Something amazing happens when these “Who am I?” questions join hands with the archetypal insights of astrology. Suddenly it becomes possible to formulate a body of self-inquiry questions that strike at the very root of each ego’s me-story. This Astro-Advaita approach also provides a kind of comprehensive checklist that, when inquired into regularly, can expose, and scrub us clean of all manner of me-story enslavements.

Remember, there are no conceptual answers to these questions. The point is to let each question escort you to the cliff edge of thought so you can jump into timeless presence.
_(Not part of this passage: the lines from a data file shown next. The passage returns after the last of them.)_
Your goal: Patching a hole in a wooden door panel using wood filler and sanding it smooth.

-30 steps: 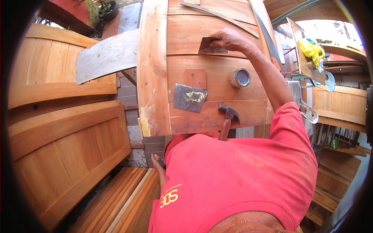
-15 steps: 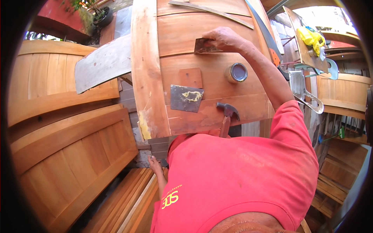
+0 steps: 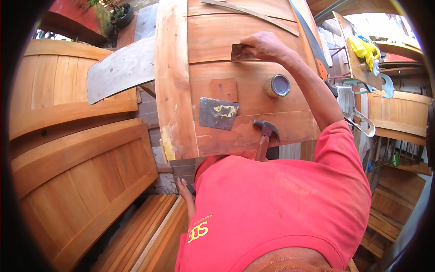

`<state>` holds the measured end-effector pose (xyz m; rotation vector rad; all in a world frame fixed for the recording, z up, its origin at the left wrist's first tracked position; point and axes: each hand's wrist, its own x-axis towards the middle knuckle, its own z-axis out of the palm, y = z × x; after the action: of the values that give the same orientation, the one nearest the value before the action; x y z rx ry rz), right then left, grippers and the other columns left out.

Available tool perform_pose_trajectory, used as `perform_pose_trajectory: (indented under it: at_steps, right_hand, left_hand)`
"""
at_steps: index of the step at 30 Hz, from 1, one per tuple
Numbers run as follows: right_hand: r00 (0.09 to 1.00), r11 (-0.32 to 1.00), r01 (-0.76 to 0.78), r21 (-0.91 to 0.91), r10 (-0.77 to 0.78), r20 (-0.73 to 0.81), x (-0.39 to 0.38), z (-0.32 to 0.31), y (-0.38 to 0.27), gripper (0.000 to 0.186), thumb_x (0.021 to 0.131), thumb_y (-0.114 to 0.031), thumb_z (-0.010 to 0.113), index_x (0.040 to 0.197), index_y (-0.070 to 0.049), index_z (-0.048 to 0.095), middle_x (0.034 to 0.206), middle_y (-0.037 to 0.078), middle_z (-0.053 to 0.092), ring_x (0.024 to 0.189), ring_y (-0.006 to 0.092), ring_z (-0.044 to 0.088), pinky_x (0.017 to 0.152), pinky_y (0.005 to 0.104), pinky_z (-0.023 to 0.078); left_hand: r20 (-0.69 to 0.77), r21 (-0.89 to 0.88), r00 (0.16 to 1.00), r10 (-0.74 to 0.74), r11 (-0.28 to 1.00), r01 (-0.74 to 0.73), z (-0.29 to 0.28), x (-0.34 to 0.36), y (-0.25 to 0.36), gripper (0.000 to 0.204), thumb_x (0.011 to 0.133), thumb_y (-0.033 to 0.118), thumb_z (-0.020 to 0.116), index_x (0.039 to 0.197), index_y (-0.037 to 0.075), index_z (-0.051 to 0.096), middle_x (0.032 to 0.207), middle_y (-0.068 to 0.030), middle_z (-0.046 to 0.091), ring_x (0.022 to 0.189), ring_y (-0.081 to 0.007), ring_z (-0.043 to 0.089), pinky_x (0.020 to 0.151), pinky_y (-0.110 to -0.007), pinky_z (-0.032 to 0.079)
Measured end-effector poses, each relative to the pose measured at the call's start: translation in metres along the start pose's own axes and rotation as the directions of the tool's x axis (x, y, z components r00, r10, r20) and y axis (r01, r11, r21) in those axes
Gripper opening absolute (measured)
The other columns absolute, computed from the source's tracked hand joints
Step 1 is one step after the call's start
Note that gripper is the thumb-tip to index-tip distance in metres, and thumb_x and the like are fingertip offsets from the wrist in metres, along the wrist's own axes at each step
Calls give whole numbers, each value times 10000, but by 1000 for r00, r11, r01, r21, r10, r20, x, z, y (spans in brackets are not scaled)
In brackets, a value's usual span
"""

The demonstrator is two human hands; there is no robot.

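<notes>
My right hand (image 3: 266,46) reaches over a panelled wooden door (image 3: 215,34) and grips a dark, flat scraper blade (image 3: 239,52), whose edge is against the wood beside a panel groove. Low at my side hangs my left hand (image 3: 185,190), fingers stretched out, with a small dark thing beside it that I cannot make out. Nearer me on the door lies a grey metal plate (image 3: 213,119) smeared with yellowish putty, partly over a small reddish wood piece (image 3: 224,89). An open round can (image 3: 277,86) stands to the right. A claw hammer (image 3: 266,133) rests at the near edge.
A handsaw (image 3: 312,50) and a thin wooden strip (image 3: 253,18) lie on the door. Wooden doors (image 3: 81,181) lean at left, above stacked boards (image 3: 136,231). A whitish board (image 3: 122,68) juts from the left. A pale plastic chair (image 3: 346,102) stands at right, near a yellow bag (image 3: 364,49).
My right hand and the scraper have shifted very slightly right along the door. My left hand has moved a little at my side. The view has shifted slightly; the tools lie as before.
</notes>
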<state>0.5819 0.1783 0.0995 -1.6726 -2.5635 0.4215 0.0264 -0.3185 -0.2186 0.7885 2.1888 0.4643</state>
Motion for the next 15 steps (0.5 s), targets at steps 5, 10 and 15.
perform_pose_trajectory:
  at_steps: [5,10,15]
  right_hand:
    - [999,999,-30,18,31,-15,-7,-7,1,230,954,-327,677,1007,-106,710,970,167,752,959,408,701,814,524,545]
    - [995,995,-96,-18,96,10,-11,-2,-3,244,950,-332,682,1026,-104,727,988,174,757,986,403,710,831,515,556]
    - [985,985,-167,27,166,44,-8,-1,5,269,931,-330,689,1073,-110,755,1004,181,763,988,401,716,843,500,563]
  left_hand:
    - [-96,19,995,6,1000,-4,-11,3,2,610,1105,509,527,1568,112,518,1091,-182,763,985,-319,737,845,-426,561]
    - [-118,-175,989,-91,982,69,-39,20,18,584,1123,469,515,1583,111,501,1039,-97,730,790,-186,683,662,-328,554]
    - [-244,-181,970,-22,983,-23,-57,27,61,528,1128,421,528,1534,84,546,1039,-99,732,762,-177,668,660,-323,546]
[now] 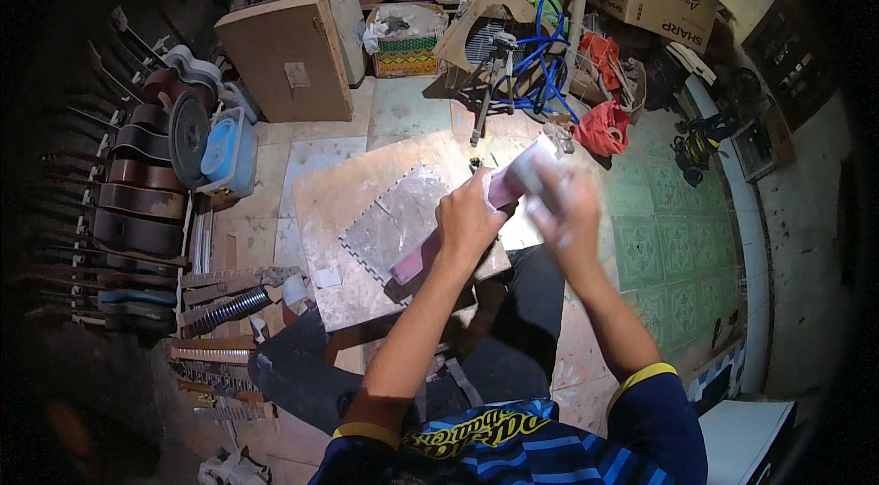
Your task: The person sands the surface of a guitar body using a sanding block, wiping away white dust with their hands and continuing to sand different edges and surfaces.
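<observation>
My left hand (469,217) is closed around a long, narrow pinkish-purple bar (417,260). The bar slants from lower left to upper right above a low wooden board (322,196), and its upper end looks pale and bright in the light. Against that upper end is my right hand (569,221), smeared by motion. A greyish shape lies by its fingers, too blurred to name, and I cannot tell how the fingers are set. Beneath the bar, a grey mat (394,206) with toothed edges rests on the board.
Several guitar bodies (137,206) stand in a row at the left, beside a blue tub (240,160). Saws (220,357) lie near my left knee. Ahead are a cardboard box (284,64), a coiled blue hose (549,54) and a red bag (602,128).
</observation>
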`<state>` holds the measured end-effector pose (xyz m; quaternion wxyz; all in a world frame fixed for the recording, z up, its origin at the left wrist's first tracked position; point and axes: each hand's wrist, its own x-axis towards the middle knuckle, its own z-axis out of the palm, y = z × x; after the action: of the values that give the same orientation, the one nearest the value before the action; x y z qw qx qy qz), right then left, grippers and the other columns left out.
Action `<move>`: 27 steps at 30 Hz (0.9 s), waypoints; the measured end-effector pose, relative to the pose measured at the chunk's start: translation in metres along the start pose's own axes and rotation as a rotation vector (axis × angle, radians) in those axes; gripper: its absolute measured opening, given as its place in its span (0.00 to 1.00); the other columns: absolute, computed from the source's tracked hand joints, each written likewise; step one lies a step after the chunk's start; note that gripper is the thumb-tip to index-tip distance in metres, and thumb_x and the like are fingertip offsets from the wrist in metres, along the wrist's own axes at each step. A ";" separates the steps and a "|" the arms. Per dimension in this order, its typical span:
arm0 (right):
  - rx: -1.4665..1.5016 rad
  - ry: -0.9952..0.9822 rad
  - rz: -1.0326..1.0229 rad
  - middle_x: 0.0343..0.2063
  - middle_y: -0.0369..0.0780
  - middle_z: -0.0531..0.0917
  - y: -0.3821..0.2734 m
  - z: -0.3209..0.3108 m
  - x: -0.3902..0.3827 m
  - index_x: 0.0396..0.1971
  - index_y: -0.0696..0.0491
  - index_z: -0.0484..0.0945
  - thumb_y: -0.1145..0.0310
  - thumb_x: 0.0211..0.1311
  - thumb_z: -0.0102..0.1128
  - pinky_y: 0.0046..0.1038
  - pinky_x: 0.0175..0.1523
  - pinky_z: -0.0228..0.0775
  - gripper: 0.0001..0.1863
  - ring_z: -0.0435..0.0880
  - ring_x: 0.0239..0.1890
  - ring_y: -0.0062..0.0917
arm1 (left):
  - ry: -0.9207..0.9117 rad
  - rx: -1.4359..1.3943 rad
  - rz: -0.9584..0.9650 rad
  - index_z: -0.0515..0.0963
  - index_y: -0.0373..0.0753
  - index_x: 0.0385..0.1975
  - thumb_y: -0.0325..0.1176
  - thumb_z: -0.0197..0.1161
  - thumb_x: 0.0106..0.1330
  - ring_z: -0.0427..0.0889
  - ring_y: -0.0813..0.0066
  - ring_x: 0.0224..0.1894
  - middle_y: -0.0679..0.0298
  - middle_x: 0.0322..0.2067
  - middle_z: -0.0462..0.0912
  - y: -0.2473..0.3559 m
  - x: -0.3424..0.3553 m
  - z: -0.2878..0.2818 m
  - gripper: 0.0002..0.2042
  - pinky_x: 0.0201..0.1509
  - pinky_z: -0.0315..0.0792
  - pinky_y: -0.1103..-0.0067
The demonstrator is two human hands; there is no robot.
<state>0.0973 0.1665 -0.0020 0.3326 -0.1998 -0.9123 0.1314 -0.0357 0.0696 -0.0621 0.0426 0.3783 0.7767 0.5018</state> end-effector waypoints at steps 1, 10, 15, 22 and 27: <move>-0.048 -0.072 -0.135 0.50 0.48 0.80 -0.018 -0.005 -0.010 0.59 0.43 0.82 0.71 0.44 0.76 0.42 0.56 0.74 0.35 0.79 0.50 0.45 | 0.009 -0.043 0.030 0.80 0.42 0.50 0.35 0.76 0.50 0.87 0.45 0.39 0.49 0.35 0.88 -0.007 -0.002 0.001 0.24 0.44 0.80 0.58; 0.001 -0.093 -0.023 0.50 0.48 0.79 -0.008 -0.004 -0.004 0.60 0.43 0.81 0.74 0.44 0.75 0.43 0.58 0.71 0.36 0.77 0.52 0.46 | -0.074 0.093 -0.043 0.80 0.44 0.51 0.37 0.74 0.53 0.88 0.46 0.38 0.49 0.33 0.88 0.001 -0.001 -0.003 0.23 0.43 0.79 0.57; 0.141 0.050 0.022 0.45 0.47 0.82 0.012 -0.004 0.018 0.58 0.51 0.81 0.73 0.48 0.72 0.39 0.58 0.72 0.31 0.80 0.49 0.42 | -0.023 0.042 -0.020 0.82 0.46 0.48 0.44 0.79 0.50 0.87 0.45 0.38 0.49 0.32 0.88 -0.003 -0.007 -0.005 0.25 0.43 0.80 0.59; 0.063 -0.018 -0.044 0.46 0.46 0.84 -0.017 -0.010 0.004 0.58 0.58 0.80 0.71 0.56 0.69 0.32 0.58 0.73 0.27 0.84 0.46 0.33 | -0.036 0.043 -0.027 0.81 0.46 0.49 0.40 0.79 0.50 0.88 0.47 0.40 0.51 0.34 0.88 -0.006 -0.011 -0.016 0.25 0.44 0.80 0.60; 0.738 -0.080 0.492 0.43 0.37 0.86 0.065 0.024 0.037 0.61 0.54 0.78 0.68 0.60 0.66 0.24 0.45 0.74 0.27 0.82 0.40 0.20 | 0.012 0.007 -0.013 0.82 0.46 0.49 0.41 0.80 0.47 0.88 0.49 0.41 0.52 0.35 0.89 -0.010 -0.017 -0.021 0.26 0.44 0.80 0.62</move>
<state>0.0736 0.2381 -0.0241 0.3051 -0.2736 -0.7416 0.5312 -0.0388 0.0410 -0.0649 0.0399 0.3705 0.7811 0.5011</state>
Suggestion: forget about your Sun sign, etc. At different times in our lives, we will likely have need for every one of these ego-dissolving self-inquiries. As a spiritual practice, try posting and reading through this list every day for one month, asking, “Which of these inquiries is most mind-silencing and presence-arousing for me today?” For maximal impact, try asking someone else to read the question to you. Then allow yourself to be stumped into pure awareness as a more spacious, tongue-in-cheek kind of personality takes shape. There. Now you’re no longer looking out through the lens of a dying mind seeking affinity from a dying planet. Here’s a short video to get you in the mood.

Astro-Advaita Questions

1. Aries: As what are you fearing forward? What watches the impulse to individuate? Is presence daring or timid?

2. Taurus: As what are you secure? What watches the desire for steady ground? Is presence solid or crumbling?

3. Gemini: As what are you speaking? What studies shifting attention? Is presence stimulated or bored?

4. Cancer: As what are you offering nurture? What watches the impulse to comfort? Does presence care or not care? 

5. Leo: As what are you confident? What watches the impulse to perform? Is presence average or exceptional?

6. Virgo: As what are you critiquing? What watches the urge to edit and improve? Is presence flawed or perfect?

7. Libra: As what are you being kind? What watches the impulse to peace-keep? Is presence polite or tactless?

8. Scorpio: As what are you psychologically penetrating? What watches the desire to unveil? Is presence deep or superficial?

9. Sagittarius: As what are you truth-telling? What watches ownership of belief? Is presence smart or simple-minded?

10. Capricorn: As what are you being responsible? What watches status come and go? Can presence fail or be successful?

11. Aquarius: As what are you asserting freedom? What watches the urge for independence? Is presence bound or unencumbered?  

12. Pisces: As what are you empathizing? What watches the urge to merge? Does presence commiserate or turn away?